Les dossiers reposent, principalement, sur les transferts d’argent en provenance de l'étranger (29 %) et sur les opérations directes en espèces (29 %), qui constituent la majorité des affaires transmises par la CTAF au procureur de la République. Les autres modes opératoires comprennent, dans des proportions plus limitées, les transferts via les prestataires de transfert de fonds, le leasing, les opérations de change et d'autres mécanismes.
Il convient à noter que la période 2020-2025 a également été marquée par une évolution des moyens financiers utilisés.
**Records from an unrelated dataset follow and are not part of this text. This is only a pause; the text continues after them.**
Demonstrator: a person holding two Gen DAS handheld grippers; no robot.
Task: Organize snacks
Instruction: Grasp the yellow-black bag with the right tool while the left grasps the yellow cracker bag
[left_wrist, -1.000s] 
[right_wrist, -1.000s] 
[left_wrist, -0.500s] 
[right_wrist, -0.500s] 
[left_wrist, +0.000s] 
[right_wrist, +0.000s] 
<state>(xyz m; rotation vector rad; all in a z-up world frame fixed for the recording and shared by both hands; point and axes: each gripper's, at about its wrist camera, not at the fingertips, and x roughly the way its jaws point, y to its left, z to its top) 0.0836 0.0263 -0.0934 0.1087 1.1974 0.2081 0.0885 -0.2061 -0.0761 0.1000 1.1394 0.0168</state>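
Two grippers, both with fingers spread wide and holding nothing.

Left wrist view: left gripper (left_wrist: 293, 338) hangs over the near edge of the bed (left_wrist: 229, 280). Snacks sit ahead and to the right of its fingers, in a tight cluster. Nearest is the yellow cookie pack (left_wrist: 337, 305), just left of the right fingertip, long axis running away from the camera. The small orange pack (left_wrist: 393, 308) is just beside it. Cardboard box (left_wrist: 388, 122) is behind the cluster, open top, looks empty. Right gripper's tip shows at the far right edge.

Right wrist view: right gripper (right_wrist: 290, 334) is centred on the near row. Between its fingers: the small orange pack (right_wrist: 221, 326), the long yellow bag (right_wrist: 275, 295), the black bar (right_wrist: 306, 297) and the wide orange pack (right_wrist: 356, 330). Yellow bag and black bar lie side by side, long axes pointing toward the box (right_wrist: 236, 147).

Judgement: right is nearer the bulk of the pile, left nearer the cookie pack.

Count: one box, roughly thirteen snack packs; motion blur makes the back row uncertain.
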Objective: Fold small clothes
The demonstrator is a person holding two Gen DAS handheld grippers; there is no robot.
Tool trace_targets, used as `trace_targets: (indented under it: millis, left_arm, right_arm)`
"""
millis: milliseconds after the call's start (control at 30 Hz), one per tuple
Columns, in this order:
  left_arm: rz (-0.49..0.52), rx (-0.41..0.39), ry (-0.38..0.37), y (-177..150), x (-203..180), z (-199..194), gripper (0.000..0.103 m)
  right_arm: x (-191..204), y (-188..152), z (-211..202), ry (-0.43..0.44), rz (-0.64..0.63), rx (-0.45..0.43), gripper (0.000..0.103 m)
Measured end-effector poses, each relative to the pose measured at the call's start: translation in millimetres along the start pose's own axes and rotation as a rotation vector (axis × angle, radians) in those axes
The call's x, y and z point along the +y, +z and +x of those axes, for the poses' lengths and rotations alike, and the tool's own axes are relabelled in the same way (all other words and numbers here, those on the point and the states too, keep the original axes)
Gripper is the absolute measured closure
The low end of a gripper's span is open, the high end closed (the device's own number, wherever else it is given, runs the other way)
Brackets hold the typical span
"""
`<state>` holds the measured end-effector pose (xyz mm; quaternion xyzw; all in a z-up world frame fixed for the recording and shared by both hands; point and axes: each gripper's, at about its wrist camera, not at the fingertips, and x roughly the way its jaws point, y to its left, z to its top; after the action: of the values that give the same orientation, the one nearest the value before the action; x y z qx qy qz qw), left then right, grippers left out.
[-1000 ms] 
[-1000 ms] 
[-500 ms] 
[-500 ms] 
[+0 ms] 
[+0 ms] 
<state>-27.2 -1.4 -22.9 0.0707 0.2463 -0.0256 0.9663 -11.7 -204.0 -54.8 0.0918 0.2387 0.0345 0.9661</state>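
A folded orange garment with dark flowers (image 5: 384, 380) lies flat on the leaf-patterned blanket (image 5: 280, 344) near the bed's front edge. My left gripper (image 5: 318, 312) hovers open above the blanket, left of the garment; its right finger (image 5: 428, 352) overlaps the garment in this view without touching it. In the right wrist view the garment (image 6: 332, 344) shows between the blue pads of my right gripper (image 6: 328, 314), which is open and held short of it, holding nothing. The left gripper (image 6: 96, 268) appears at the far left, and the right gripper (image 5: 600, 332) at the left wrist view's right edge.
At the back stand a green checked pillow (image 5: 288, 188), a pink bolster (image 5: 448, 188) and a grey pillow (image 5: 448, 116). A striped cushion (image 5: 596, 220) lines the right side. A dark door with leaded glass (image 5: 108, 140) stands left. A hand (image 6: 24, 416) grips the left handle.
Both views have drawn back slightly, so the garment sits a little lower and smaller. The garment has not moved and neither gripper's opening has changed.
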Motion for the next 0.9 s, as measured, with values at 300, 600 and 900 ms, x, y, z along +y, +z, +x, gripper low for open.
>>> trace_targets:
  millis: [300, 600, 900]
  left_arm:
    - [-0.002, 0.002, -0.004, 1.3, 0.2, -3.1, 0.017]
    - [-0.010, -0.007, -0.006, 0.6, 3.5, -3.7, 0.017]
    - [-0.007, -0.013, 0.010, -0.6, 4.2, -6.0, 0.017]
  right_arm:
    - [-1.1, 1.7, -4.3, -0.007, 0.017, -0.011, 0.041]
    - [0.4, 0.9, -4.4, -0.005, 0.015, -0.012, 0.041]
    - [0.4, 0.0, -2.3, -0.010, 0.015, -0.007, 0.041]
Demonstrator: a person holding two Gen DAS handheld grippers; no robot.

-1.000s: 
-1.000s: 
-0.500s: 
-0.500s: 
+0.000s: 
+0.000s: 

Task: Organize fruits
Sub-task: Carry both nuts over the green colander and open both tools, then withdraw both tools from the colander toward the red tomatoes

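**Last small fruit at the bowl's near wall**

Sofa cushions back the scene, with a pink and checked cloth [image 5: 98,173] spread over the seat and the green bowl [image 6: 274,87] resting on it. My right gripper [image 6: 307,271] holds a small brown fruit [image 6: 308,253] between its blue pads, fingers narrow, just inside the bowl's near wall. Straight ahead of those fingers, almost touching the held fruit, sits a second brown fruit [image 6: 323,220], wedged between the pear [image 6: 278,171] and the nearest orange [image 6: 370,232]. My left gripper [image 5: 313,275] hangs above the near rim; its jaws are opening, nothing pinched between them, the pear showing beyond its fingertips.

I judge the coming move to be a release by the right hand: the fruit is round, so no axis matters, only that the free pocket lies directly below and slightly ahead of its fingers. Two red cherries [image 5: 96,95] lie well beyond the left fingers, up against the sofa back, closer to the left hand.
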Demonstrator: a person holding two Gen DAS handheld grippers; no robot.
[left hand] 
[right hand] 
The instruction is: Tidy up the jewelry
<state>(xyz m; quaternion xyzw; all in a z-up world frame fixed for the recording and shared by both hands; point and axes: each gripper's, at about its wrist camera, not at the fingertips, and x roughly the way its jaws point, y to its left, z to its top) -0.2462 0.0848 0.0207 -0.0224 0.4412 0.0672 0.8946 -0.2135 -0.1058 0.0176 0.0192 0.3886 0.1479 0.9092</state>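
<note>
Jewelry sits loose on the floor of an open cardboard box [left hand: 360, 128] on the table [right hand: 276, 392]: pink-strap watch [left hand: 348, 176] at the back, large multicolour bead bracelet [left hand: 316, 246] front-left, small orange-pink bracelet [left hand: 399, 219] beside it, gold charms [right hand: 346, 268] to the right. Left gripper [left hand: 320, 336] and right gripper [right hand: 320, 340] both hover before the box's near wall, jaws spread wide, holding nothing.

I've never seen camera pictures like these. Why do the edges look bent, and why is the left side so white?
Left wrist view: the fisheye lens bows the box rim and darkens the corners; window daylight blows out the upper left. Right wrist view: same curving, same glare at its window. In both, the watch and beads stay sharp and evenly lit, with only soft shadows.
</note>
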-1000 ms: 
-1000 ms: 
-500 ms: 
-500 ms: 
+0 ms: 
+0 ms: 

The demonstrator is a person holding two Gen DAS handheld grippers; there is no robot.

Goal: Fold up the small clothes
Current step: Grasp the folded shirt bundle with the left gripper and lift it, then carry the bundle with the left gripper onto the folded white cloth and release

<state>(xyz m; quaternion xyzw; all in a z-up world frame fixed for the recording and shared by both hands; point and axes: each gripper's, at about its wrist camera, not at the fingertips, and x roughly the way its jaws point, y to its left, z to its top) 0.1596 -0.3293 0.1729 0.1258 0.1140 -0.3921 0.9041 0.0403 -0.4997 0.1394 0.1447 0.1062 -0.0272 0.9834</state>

En effet, les opérations en espèces et les virements bancaires locaux sont devenus les plus fréquents, devant les chèques, les transferts internationaux par le biais du réseau SWIFT et les mandats postaux.
Les infractions concernent principalement certains secteurs d'activité, notamment le commerce international (26 %), les associations (26 %) et les prestataires de services (7 %).
Le travail de la Commission consiste essentiellement à es déclarations de soupçon émanant des banques, des établissements financiers, de la Poste, des sociétés de leasing et des compagnies d'assurance, dans le cadre de la lutte contre le blanchiment d'argent et ce, conformément à la prérogative qui lui est conférée par l'article 107 de la loi organique de 2019 relative à la lutte contre le terrorisme et le blanchiment d'argent, qui impose le signalement de toute opération financière suspecte.
Depuis 2021, la Commission utilise la plateforme GoAML, à travers laquelle elle reçoit les signalements relatifs aux activités suspectes, aux transactions financières suspectes, aux activités terroristes ainsi qu'au financement du terrorisme.
Notons, également, que la Commission tunisienne des analyses financières a, récemment, rappelé aux banques et aux établissements financiers que le Groupe d'action financière (GAFI) a publié, le 19 juin 2026, un communiqué portant sur la mise à jour de ses listes:
- La liste des pays à haut risque, qui comprend la Corée du Nord, l'Iran et le Myanmar, appelés à prendre des mesures renforcées
- La liste des pays faisant l'objet d'une surveillance renforcée, qui a été modifiée avec l'ajout de de l'Irak et de la Bosnie-Herzégovine et le retrait de l'Algérie et la Namibie.